Avec un stock total de 6 Mds de $, essentiellement dans l’énergie et les mines, très loin derrière le Brésil ou le Venezuela, Cuba n’a jusqu’à présent que brièvement été une priorité chinoise, quand, en décembre 2010, CNPC avait investi dans la construction d’une raffinerie et l’industrie du nickel.

Les choses pourraient changer rapidement. 20 accords bilatéraux ont en effet été signés lors de la visite. Ils vont des prêts accordés par la Banque Chinoise de Développement à la modernisation du port de Santiago en passant par l’agriculture, la santé, les biotechnologies, l’environnement, l’éducation, les communications, les cyber-technologies et, bien sûr, les hydrocarbures. Déjà la Chine est le premier créditeur de Cuba qui, exclu de la coopération avec la Banque Mondiale, manque singulièrement de cash.

S’il est vrai que les accords conclus précédemment avec l’Île dans l’hôtellerie, l’industrie pétrolière et minière ont stagné, en partie parce que les autorités cubaines refusaient la venue d’ouvriers chinois en grand nombre, les voitures et appareils électroménagers made in China sont visibles partout, tandis que le drapeau chinois flotte sur les plateformes pétrolières louées par CNOOC le long de la côte nord-ouest de l’Île (Reuter).
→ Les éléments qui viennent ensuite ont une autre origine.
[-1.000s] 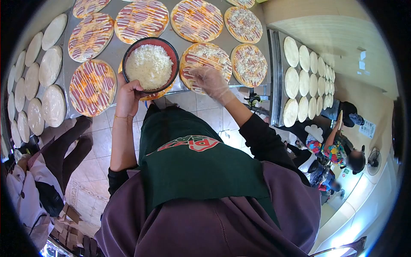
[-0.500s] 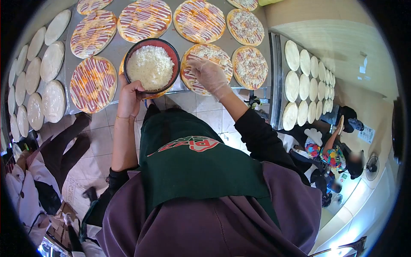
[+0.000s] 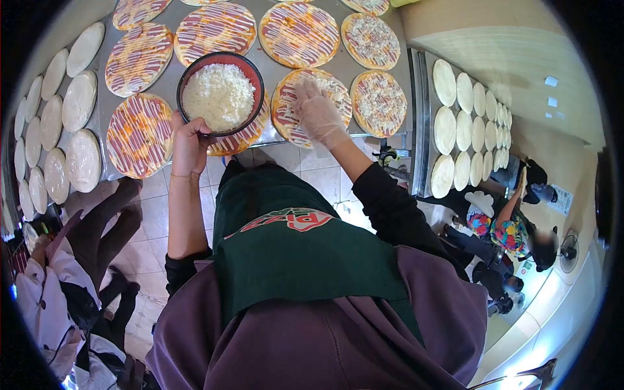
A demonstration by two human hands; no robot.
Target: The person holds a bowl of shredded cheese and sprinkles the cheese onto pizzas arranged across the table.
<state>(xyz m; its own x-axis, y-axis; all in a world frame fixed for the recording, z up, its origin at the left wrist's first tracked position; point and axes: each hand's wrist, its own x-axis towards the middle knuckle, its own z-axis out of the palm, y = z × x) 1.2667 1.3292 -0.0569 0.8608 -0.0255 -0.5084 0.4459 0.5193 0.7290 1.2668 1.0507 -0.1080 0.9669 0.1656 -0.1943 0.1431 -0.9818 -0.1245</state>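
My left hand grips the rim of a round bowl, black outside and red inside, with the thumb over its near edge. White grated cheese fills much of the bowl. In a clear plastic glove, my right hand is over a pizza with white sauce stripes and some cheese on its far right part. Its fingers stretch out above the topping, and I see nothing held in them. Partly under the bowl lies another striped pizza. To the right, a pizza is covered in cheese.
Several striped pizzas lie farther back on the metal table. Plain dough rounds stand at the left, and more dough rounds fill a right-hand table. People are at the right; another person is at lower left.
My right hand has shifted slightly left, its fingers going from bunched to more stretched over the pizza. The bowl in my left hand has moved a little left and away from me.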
Cette année Cuba a installé sa première Zone de développement à la chinoise et adopté une loi moins restrictive encourageant les investissements étrangers, notamment ceux venant de pays amis comme la Chine et la Russie. Pour la première fois les compagnies chinoises de construction seront autorisées à faire venir des nationaux chinois sur les chantiers.